Кэн дрожал. Кроуфорд усмехнулся — и тяжело рухнул сверху. Кровать под ними вращалась, потолок и пол как будто менялись местами, и тело казалось неподъемным. Когда на затылок легла тяжелая ладонь, он бросил попытки подняться. И просто лежал, слушая, как стучит под щекой сердце.
— Ты правда хотел в детстве собаку? — спросил Кэн, продолжая скользить ладонью по затылку.
— Не помню, — признался Кроуфорд.
— Хотееел, — протянул Кэн, и в памяти глухо шевельнулось воспоминание: большой холодный мокрый нос тыкается в ладонь, серый хвост приветливо машет, но нужно уходить, но Кроуфорд все время оглядывается, потому что собака тоже смотрит ему вслед и машет хвостом. А потом убегает.
— Да.
В горле не встал комок, воспоминание не вызвало ностальгии, но Кроуфорд улыбается, перекатываясь на бок. В прямой кишке болезненно тянуло, и Кэну, наверное, намного больнее, но Кроуфорду понравилось это ощущение.
— Мне кажется, тебя все-таки стоило убить, — задумчиво сказал Кэн, и Кроуфорд пожал плечами — ну, бывает.

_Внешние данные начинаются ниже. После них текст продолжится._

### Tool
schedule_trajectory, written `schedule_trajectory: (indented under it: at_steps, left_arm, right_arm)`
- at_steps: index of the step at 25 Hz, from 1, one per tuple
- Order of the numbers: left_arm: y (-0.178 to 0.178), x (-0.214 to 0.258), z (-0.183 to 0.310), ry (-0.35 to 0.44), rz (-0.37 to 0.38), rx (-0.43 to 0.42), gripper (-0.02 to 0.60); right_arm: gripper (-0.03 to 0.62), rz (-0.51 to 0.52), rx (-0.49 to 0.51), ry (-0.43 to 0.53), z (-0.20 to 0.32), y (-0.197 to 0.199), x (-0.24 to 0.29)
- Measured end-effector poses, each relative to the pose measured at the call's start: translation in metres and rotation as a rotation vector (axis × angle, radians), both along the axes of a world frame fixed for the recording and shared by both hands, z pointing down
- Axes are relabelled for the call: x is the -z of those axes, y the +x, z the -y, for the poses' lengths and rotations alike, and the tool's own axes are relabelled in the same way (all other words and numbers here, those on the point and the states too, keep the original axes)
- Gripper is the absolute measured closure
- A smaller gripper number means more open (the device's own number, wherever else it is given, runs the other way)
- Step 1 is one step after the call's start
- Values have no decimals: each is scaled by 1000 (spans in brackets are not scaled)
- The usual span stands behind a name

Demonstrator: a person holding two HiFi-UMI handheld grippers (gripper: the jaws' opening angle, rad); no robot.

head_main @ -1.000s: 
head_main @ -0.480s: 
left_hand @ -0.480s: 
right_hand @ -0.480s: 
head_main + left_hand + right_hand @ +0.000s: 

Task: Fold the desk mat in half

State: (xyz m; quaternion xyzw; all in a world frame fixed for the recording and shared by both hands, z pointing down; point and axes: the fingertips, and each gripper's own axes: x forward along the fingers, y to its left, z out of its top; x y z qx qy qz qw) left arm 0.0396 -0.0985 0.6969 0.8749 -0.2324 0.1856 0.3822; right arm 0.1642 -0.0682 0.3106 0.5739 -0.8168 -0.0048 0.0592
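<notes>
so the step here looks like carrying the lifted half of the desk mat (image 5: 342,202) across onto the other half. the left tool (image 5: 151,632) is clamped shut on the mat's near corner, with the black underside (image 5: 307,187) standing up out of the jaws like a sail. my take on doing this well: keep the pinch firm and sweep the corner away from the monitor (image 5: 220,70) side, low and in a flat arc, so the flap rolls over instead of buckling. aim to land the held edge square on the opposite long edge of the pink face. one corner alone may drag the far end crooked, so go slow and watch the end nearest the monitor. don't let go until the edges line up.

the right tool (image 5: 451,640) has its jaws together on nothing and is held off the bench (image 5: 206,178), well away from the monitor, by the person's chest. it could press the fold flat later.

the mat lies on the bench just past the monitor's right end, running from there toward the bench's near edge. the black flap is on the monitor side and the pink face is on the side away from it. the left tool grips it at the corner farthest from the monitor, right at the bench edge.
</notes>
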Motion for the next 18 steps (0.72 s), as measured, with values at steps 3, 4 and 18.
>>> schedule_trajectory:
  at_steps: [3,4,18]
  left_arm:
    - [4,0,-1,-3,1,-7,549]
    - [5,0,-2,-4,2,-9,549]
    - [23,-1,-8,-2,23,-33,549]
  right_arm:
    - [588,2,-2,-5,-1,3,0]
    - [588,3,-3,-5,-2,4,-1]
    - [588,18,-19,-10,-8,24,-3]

— С хорошим делом нельзя спешить, — ответил он, а Кэн тихо хмыкнул. — Но раз так получилось, — Кроуфорд закрыл глаза — сквозь веки пробился золотистый свет. убаюкивая, — давай для начала выживем и надерем задницу Эсцет. Кстати, — Кроуфорд приподнялся на локте и посмотрел внимательно.
— Когда ты только пришел в себя, то сказал, что знаешь мой самый большой секрет. — Кэн нахмурился. — Надеюсь, не о том, что я в детстве хотел собаку?
Кэн продолжал хмуриться, а потом уголки губ дрогнули в улыбке:
— В глубине души ты любишь свою команду, — говоря это, Кэн выглядел немного удивленным.
Кроуфорд помолчал.
— Не люблю. И все же не говори никому.
— Твои люди…
— Мои люди здесь ни при чем. Это сильный рычаг. Это власть над нами всеми. Не говори никому. Я прошу.
— Заметано.
Кэн перевернулся на бок, и их глаза оказались друг против друга. Золотая паутина опутывала сознание, и Кроуфорд натянул на них обоих повыше одеяло. Скоро вернется Шульдих с командой, а значит, придется разрабатывать новый план — учитывающий Кэна и новые способности Кроуфорда. Весело будет, если вдуматься. Перед закрытыми глазами плясали сине-золотые ленты вероятностей.